Post#40 » by Doctor MJ » Mon Sep 5, 2011 7:11 am

Fencer reregistered wrote:Most of the guys who consistently got RPOY nods over Pierce were ones we've long ago put on the list.

Another group are ones whose careers are still in the middle.

The main exceptions to those two categories are Kidd and TMac, both of whom we've already compared to Pierce at length, and "consistently" would be a stretch for them anyway (as it also would for the younger guys).

As for guys who briefly flashed over Pierce on RPOY, I'd be happy to argue for him over any of Melo, A'mare, AK47, Billups, et al.

As for Gervin being a more explosive scorer than Pierce -- were defenses stacked to stop him the way they were in Pierce's iso prime?


Re: guys who briefly flashed over Pierce. See, I think there's a serious danger of retrospectively using weak longevity & consistency to wrongly knock prime impact. You take guys like Kirilenko or Artest: They had huge impact at the top of their game. Absolutely comparable to Pierce. But Kirilenko's B-list superstar status ended with injury, and Artest's certifiable.
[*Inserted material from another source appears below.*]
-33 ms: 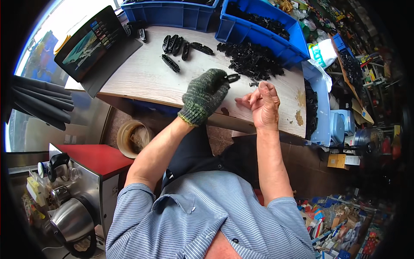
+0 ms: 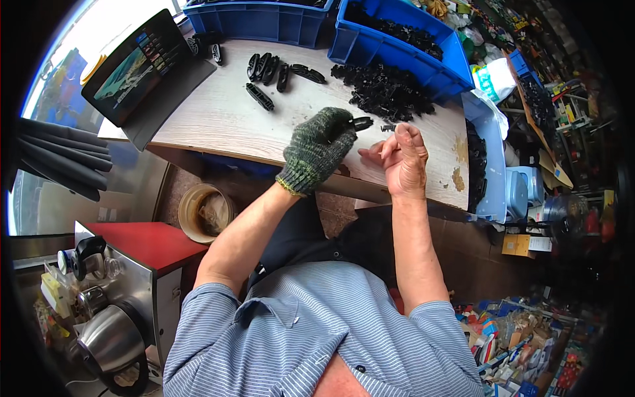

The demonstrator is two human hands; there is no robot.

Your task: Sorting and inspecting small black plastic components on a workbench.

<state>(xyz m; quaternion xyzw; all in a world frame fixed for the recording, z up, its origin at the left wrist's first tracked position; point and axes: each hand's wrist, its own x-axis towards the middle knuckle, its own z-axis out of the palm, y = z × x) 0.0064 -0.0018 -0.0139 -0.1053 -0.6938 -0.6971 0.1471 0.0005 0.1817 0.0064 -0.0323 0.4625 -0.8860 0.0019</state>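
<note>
My left hand (image 2: 316,149), in a dark green knitted glove, is closed around a black oblong plastic piece (image 2: 362,124) whose end sticks out past the fingertips toward the right. My bare right hand (image 2: 405,162) is raised just right of it, with thumb and forefinger pinched together. At that pinch shows a small black toothed plastic part (image 2: 388,128); its other end is hidden by the fingers. Beyond both hands lies a heap of small black plastic parts (image 2: 387,92). Several black oblong pieces (image 2: 264,68) lie farther left, one of them (image 2: 259,96) nearer to me.
Two blue crates (image 2: 403,49) (image 2: 258,25) stand along the table's far side. A tablet (image 2: 137,69) leans at the left. Light blue bins (image 2: 493,192) adjoin the table's right edge. Below at left are a bucket (image 2: 205,213) and a red-topped cabinet (image 2: 142,243) with a kettle (image 2: 112,341).
My left hand has shifted slightly to the right, bringing the oblong piece a little closer to my right hand. The right hand keeps its pinch, almost still.
</note>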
Pierce deserves to be WAY ahead of those guys on this list, but do if I'm comparing the peak impact of Pierce, Kirilenko, and Nash, I have the first two quite close and Nash out way ahead.

Eh, would also like to say, there are plenty of guys that *some* people put up next to Pierce that I don't. Melo continues to blow my mind. Will be fascinating to see if something changes in New York because I fully acknowledge he's got a fantastic set of skills. In Denver though (and in NY so far), it's basically been a given every year that his team would do fine without him.

Re: Stacked defenses. Questions like this are hard (and good). How do we account for differences between era defenses? In the late 70s to mid 80s, we had a run of swingmen with extremely gaudy stats, is that something that's just not possible now?

I'm open to arguments on this front. I do however have difficulty arguing "oh it's so much tougher now for offensive players" when we seem to be letting current players in left and right. One can take any sort of era difference and use it to your rhetorical advantage (scorers getting more assists now? must be because they are more well rounded. lower efficiency? must be because defenses are tougher. less mvp shares? well that's because they had tougher superstar competition?). :lol:

I love that we're moving away from being so dependent on accolades, but I also think people need to remember that era differences are often difficult to navigate. Going back to football, it's easy for people to see old quarterbacks' stats and say "Wow they really couldn't throw accurately!", but the reality is that the NFL saw that their future was in the glamorous passing game, and proceeded to make rule after rule to make it easier to for quarterbacks to do their thing without those pesky defenses getting in the way.